▶ **About this task**
An exact transcription of all the data is required, with every image removed.

▶ **Available data**
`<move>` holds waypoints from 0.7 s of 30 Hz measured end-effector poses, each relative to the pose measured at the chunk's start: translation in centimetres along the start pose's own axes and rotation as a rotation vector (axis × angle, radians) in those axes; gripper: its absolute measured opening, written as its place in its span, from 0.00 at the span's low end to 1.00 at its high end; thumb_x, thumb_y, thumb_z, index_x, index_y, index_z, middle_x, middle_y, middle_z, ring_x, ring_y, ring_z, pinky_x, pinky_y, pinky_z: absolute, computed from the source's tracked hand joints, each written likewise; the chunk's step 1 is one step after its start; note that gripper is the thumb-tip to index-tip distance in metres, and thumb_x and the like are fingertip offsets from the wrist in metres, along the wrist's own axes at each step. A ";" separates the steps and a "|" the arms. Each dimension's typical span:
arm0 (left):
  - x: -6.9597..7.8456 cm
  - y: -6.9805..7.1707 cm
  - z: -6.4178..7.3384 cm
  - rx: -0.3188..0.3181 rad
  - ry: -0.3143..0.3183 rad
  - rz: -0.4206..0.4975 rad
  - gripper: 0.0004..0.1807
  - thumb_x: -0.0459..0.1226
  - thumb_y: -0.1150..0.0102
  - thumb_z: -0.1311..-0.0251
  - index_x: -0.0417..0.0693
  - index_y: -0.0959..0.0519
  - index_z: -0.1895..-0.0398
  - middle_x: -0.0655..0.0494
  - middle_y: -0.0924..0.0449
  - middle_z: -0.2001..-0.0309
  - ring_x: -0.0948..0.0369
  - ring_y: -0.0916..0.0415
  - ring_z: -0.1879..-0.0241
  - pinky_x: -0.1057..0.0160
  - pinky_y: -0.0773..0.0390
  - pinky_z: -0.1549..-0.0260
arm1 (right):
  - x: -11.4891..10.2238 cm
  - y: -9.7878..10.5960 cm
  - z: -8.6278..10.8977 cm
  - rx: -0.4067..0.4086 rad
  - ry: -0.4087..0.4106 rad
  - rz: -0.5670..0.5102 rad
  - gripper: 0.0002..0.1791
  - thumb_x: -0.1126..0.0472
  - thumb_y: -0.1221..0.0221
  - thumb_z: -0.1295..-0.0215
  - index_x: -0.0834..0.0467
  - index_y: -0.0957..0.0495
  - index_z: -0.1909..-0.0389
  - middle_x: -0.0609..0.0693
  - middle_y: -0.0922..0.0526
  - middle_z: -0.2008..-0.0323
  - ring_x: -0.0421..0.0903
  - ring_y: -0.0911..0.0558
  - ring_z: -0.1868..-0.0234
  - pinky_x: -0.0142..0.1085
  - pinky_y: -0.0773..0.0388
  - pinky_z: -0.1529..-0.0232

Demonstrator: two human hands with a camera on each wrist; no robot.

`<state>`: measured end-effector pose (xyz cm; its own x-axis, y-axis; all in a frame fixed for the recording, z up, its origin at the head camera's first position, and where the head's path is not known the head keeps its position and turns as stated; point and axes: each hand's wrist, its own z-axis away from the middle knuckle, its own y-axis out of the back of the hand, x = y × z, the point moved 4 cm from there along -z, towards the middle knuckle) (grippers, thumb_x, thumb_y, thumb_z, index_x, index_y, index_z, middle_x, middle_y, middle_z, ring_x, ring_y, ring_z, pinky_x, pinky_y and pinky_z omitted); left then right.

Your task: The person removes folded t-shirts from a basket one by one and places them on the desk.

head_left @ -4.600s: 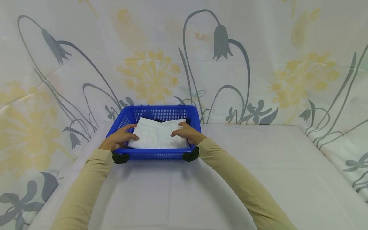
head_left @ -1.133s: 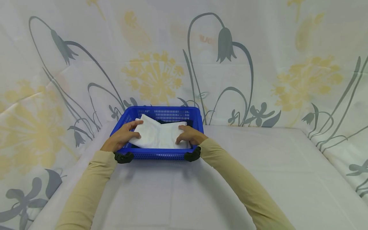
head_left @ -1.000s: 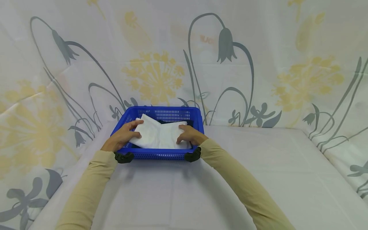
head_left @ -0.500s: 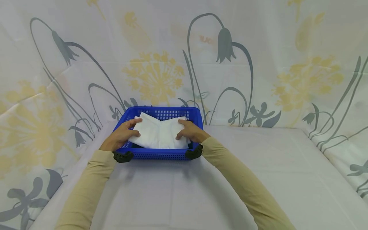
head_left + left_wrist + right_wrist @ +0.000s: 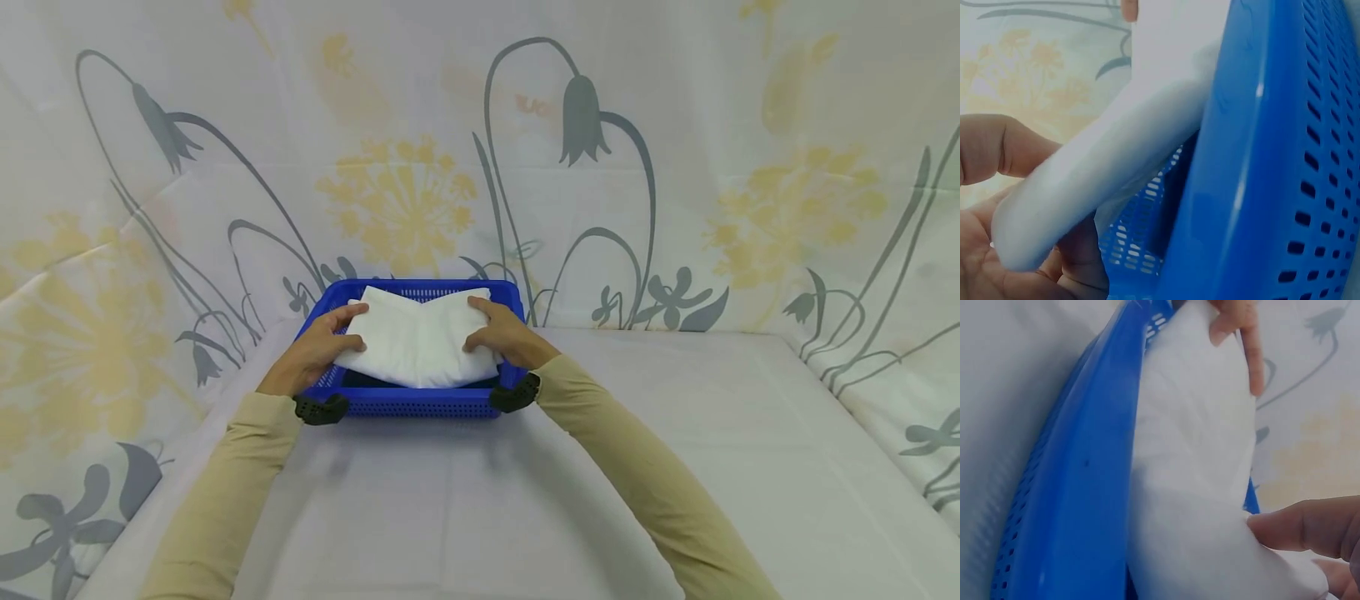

▶ **Written reply**
`<move>` holds waypoints from 0.7 s of 30 Hz measured end-effector poses, each relative to the pose measured at the chunk's start: translation in centimetres along the start pose's own axes and rotation as a rotation vector (axis × angle, radians) in those axes; gripper: its absolute measured opening, written as its place in its span, from 0.00 at the span's low end to 1.00 at its high end; thumb_x, thumb_y, thumb_z, index_x, index_y, index_z, middle_x, middle_y, middle_z, ring_x, ring_y, ring_z, pinky_x, pinky_y, pinky_z: absolute, computed from the source's tracked hand joints, each written likewise; the chunk's step 1 is one step after its start; note that gripper is the thumb-tip to index-tip distance in metres, and thumb_x and the like are fingertip offsets from the wrist in metres, along the wrist's own axes at each step. A ";" separates the steps and a "|" the arms. Each dimension's typical span:
arm0 (left):
  - x: -6.9597..7.8456 cm
  - y: -6.9805..7.1707 cm
  - z: -6.4178..7.3384 cm
  - rx: -0.3188..0.3181 rad
  - ry: -0.3143..0.3183 rad
  - rz: -0.4206..0.4975 rad
  - gripper: 0.0004..0.1807
  - thumb_x: -0.0459..0.1226
  - thumb_y: -0.1150..0.0102
  - thumb_z: -0.1311..-0.0251
  - index_x: -0.0417..0.0693
  - index_y: -0.0959..0.0519
  - index_z: -0.1895..-0.0398
  - middle_x: -0.0655..0.0494
  - middle_y: -0.0924..0.0449
  - middle_z: -0.2001..-0.0309
  - ring_x: -0.0948..0.0369
  - ring_y: -0.0916..0.0415
  - ring_z: -0.1879..-0.0241
  - pinky_x: -0.1057..0.0160
  - pinky_y: -0.0773..0.0390
  - pinky_z: -0.1549..-0.0260
arm1 (right):
  - x: -11.4891..10.2238 cm
  - y: -9.7878..10.5960 cm
  - z: -8.6278..10.8977 cm
  - rx: -0.4067..0.4086 rad
  - ry: -0.4087..0.4106 rad
  - rz: -0.5670..0.5102 rad
  - gripper: 0.0002..0.1791
  - thumb_x: -0.1126..0.0472
  - thumb_y: -0.1221..0.0221
  - thumb_z: -0.1295..-0.0215
  - index_x: -0.0834..0.0467
  - index_y: -0.0957..0.0495
  - index_z: -0.1909..-0.0389
  - middle_x: -0.0609..0.0693
  - middle_y: -0.0922..0.0526
  - middle_z: -0.2008..-0.0323
  - ring_x: -0.0421..0.0903
  - ring_y: -0.0911..0.0558
  - ring_z: -0.1868..-0.0234
  - pinky_x: -0.0142..0.1085
  - pinky_y: -0.0773..0.0388
  - pinky_z: -0.1529..-0.0232

Demonstrator: two human hands with a camera on each wrist; no robot.

`<state>`: measured end-effector pose (xyz cm; its own x-axis, y-axis; all in a frame fixed for the recording, z up, its origin at the head camera's first position, and where the head's path is not known the head keeps its position and turns as stated; point and axes: each hand's wrist, its own z-axis away from the middle knuckle, its own y-axis out of the back of the hand, x = y × z, the point moved 4 cm from there along -z, towards the middle knuckle) (grippers, thumb_x, thumb_y, thumb_z, index_x, index_y, index_z, middle_x, middle_y, middle_z, ring_x, ring_y, ring_z, pinky_x, pinky_y and pinky_z omitted); left then right.

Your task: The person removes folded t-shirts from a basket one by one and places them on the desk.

head_left @ -4.600s: 
head_left @ -1.133s: 
head_left @ -1.000s: 
head_left @ -0.500s: 
head_left + left_wrist + right_wrist @ +0.000s: 

The exercise was answered in full.